Over the past few decades, email marketing has undergone many changes. As email became an increasingly popular medium in the 1980’s and 90’s, businesses everywhere adapted by sending what seemed like as many emails as possible to their audiences in order to provide them with timely information right in the place where they were already interacting.

However, as the emails rushed in, spam filters and legal email regulations forced marketers to use more creative strategies for their e-mail campaigns. As marketers adapt, they’re starting to focus more on quality over quantity, and are more interested in subscriber engagement and keeping contacts subscribed than they are sending out as many emails as possible.

Despite this shift, marketers need to adapt once again to make their e-mail campaigns stand out from the crowd – without annoying them in the process.

This article from Mashable examines the top four ways you can avoid annoying your subscribers with e-mails, as well as save potentially lost sales and engagements.

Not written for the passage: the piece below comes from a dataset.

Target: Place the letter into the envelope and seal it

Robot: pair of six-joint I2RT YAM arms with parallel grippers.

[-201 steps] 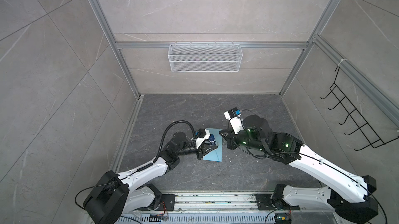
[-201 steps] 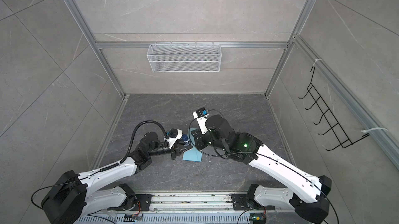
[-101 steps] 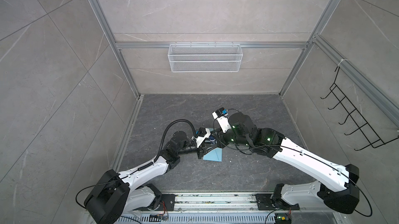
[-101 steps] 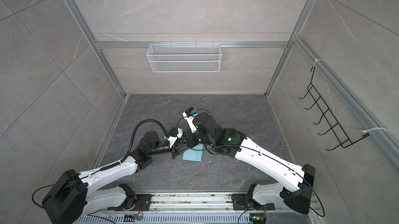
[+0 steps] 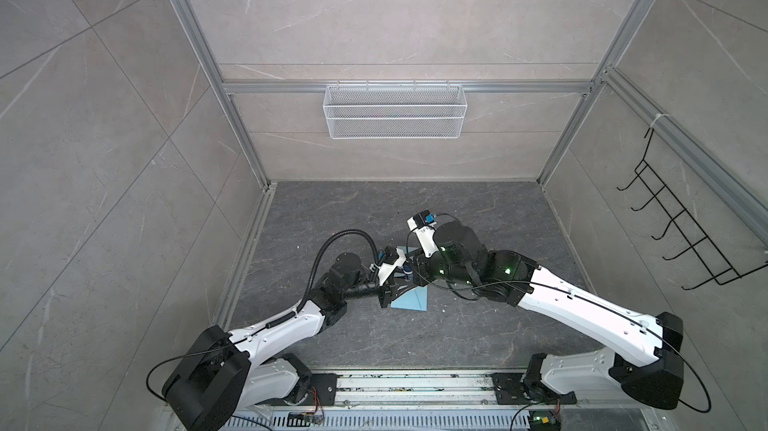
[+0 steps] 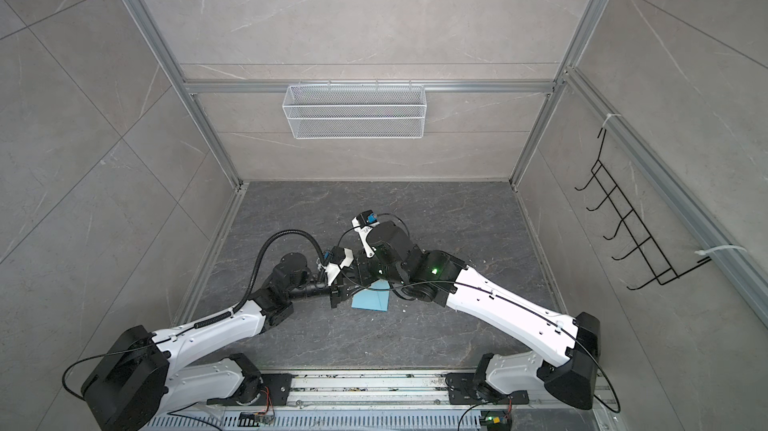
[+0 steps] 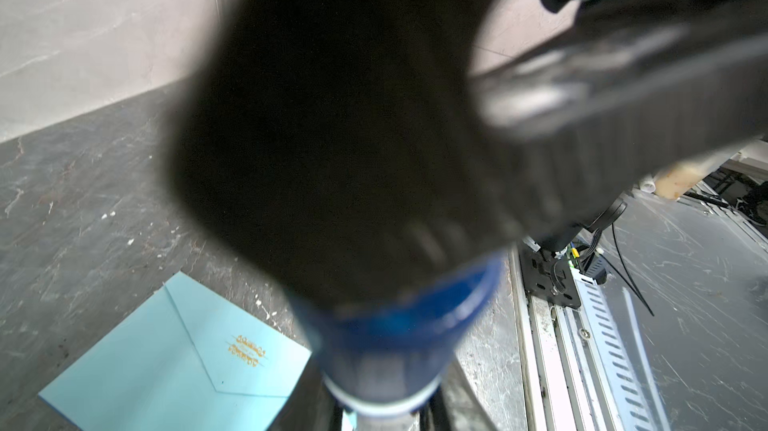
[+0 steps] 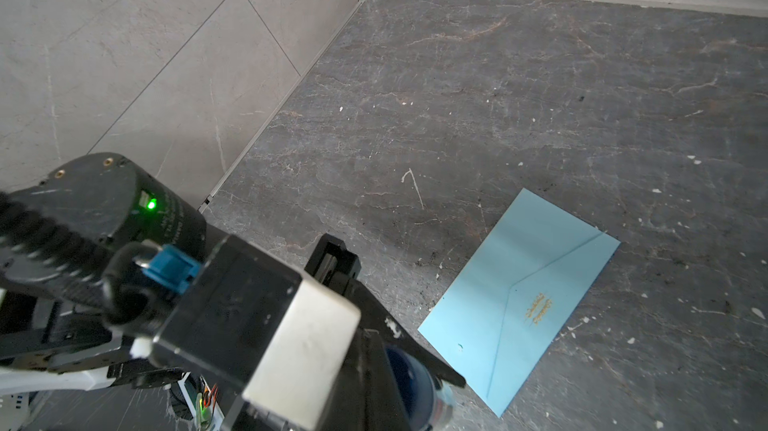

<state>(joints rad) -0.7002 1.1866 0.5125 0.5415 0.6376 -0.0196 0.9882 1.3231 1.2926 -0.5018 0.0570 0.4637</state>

Here they are:

  1. Change the topic: Identify your subscribers who are overwhelmed with the frequency of your emails through A/B testing. Then, employ some defensive tactics to re-energize them.
  2. Take a break: If you find that you are growing your amount of inactive subscribers, try excluding them from emails that aren’t directly relevant to that audience. Create a control segment and test segment to determine which messages could be skipped.
  3. Frequency Opt-Down: Give subscribers the option to self-select their e-mail frequency. Some people prefer emails daily (depending on the content being provided), while others prefer to receive emails from your brand once a week. Letting your subscribers decide puts the power in their hands – lessening the chance that they’ll opt out completely.
  4. Seasonal Suppression: Even if you have some customers who engage with your brand all year round, you may have some customers who only want to buy from you or interact with you during certain times of the year. Be mindful of these folks, and shortly after a peak shopping or holiday period, offer subscribers who have engaged less frequency to have the option to pause emails until the next peak period.